Eighteenth-century genre painting likewise elevated the everyday and the overlooked into moments of beauty. Jean Siméon Chardin’s Still Life with Eggs, Cheese, and a Pitcher (c. 1760) and Still Life with Copper Pot, Cheese and Eggs (c. 1730-1735) are as much displays of artistic skill as they are representations of abundance. The modeling and chiaroscuro on the eggs render them as small, fecund sculptures, which Koons blows up to larger-than-life proportions. The century also saw genre and domestic scenes as moral tales of virginity, as with Jean-Baptiste Greuze’s Broken Eggs (1756). A young servant girl has spilled her basket of eggs, and her seemingly minor mistake is actually a metaphor for lost youth. Similarly, Koons uses imagery that evokes these morality tales to advocate for greater freedom and understanding around sex. Baroque Egg with Bow (Pink/Gold) is purposefully open so that the viewer can come away with their own impression, be it about candy or allegory.
The influence of the House of Fabergé on Baroque Egg with Bow (Pink/Gold) cannot be overlooked. Koons and Fabergé share a dedication to their craft and a love for an opulent objet. Fabergé’s process required the utmost dedication, just as Koons’s eggs are likewise painstakingly executed, “[Fabergé] eggs could almost always be opened and there would be a surprise inside. For the most part, work on these eggs was very complicated. To avoid repetition we had to vary the materials, the exterior, and the content of the egg. The process of making these eggs usually took about one year” (G. von Habsberg, Fabergé: Imperial Jeweler, St. Petersburg, 1993, p. 452-453). Finally, the canonical Fabergé eggs were commissioned as gifts to be exchanged among the royalty of Imperial Russia, and it has always been Koons’s wish for his work to be understood as a gift, hence the intricate bow atop his sculptural confection.

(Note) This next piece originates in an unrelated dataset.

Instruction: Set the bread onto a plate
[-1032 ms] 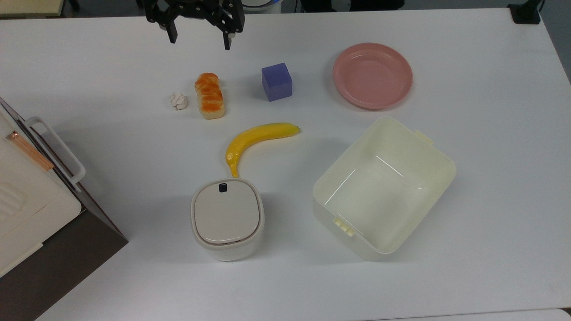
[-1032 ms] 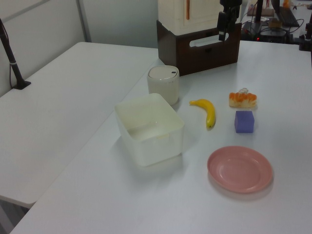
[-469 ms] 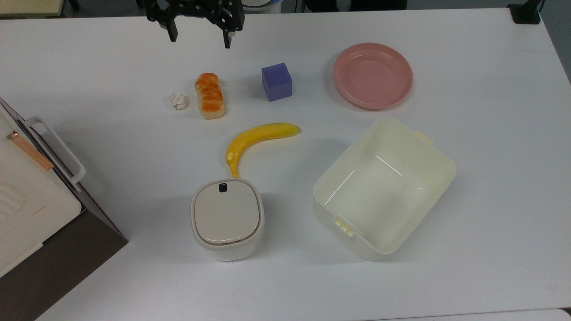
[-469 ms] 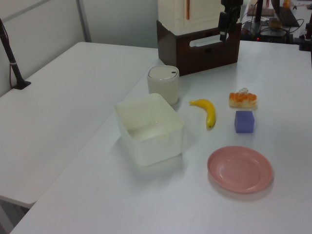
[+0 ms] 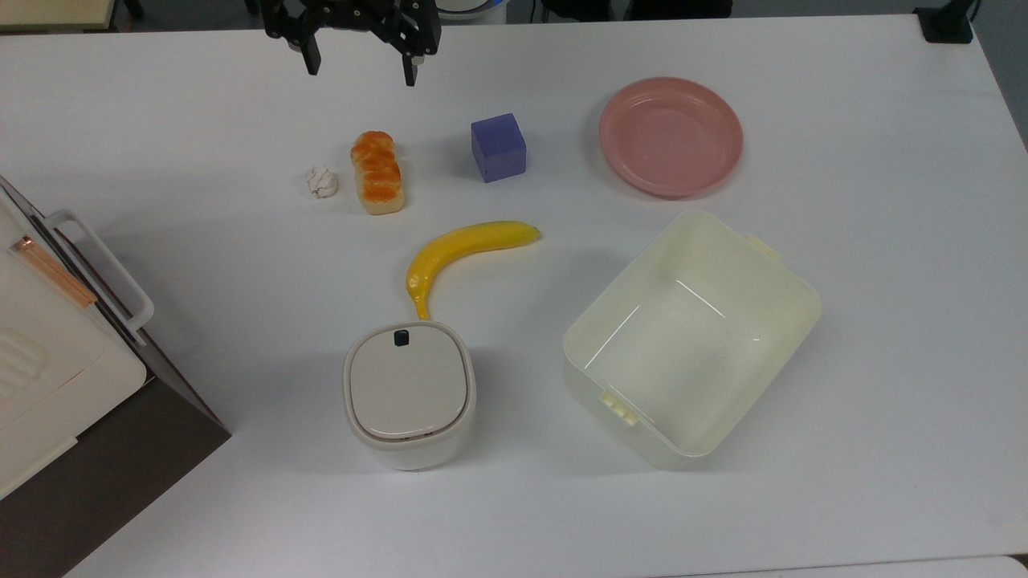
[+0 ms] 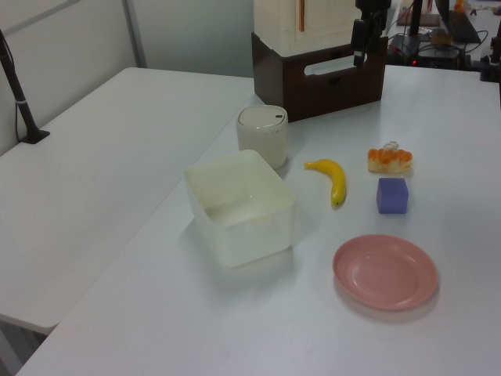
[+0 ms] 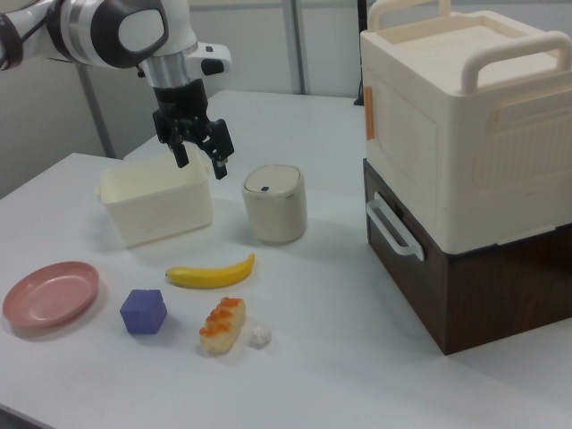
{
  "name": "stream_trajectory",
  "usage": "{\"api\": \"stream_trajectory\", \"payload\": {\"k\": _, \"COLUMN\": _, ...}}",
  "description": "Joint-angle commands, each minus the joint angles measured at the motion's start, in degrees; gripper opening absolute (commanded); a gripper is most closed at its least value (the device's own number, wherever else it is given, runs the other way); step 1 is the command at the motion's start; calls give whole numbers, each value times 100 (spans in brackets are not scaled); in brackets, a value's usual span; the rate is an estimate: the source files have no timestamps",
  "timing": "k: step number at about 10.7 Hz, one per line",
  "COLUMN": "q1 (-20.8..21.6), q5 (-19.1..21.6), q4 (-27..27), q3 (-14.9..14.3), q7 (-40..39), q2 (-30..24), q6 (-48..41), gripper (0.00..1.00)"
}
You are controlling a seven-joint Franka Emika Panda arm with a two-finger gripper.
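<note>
We see a wide white tabletop (image 5: 883,337) filling the top view, and on it, at the lower left edge of the top view, a cream plastic case with handles sitting on a dark brown box (image 5: 56,377), which stands large at the right of the right view. Next in size is the large cream rectangular tub (image 5: 692,337), open and set at an angle in the lower right of the top view. Above it, in the upper right of the top view, lies the round shallow pink plate (image 5: 671,136), with nothing on it. Near the bottom centre of the top view stands a squat off-white lidded canister (image 5: 409,392) with a small dark button on its lid, and just above it the curved yellow banana (image 5: 466,250), its stem tip close to the canister's rim. The robot's black two-finger hand (image 5: 359,71) hangs at the upper edge of the top view, left of centre, its fingers spread wide apart and gripping nothing; in the right view we see it well above the tabletop. The small purple cube (image 5: 499,147) sits between the plate and the small oblong bread loaf with pale yellow sides and a glossy orange-brown top (image 5: 377,172), which lies on the tabletop below the hand, well apart from the plate. Just beside the bread, on the top view's left, is a small white wad of paper (image 5: 321,182).
</note>
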Motion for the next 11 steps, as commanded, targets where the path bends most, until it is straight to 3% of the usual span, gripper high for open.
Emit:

Koons’s ongoing impulse to reimagine the cycle of life and death, the possibility of transcendence, and the ongoing relevance of art history are distilled into Baroque Egg with Bow (Pink/Gold). His sculptures are always reflections of his loves and obsessions. He says, “If you focus on your interest, it always takes you to a very metaphysical place. It connects you to a kind of archetypal, communal vocabulary” (J. Koons, quoted in B. Boucher, “’I Believe in Not Making Judgements’: The Jeff Koons Interview,” ARTnews, June 25, 2014). He certainly creates this community with Baroque Egg with Bow (Pink/Gold), which inherits an entire aesthetic tradition and breathes new life into it. A unique and seductive work, Baroque Egg with Bow (Pink/Gold) shows Koons at his very best.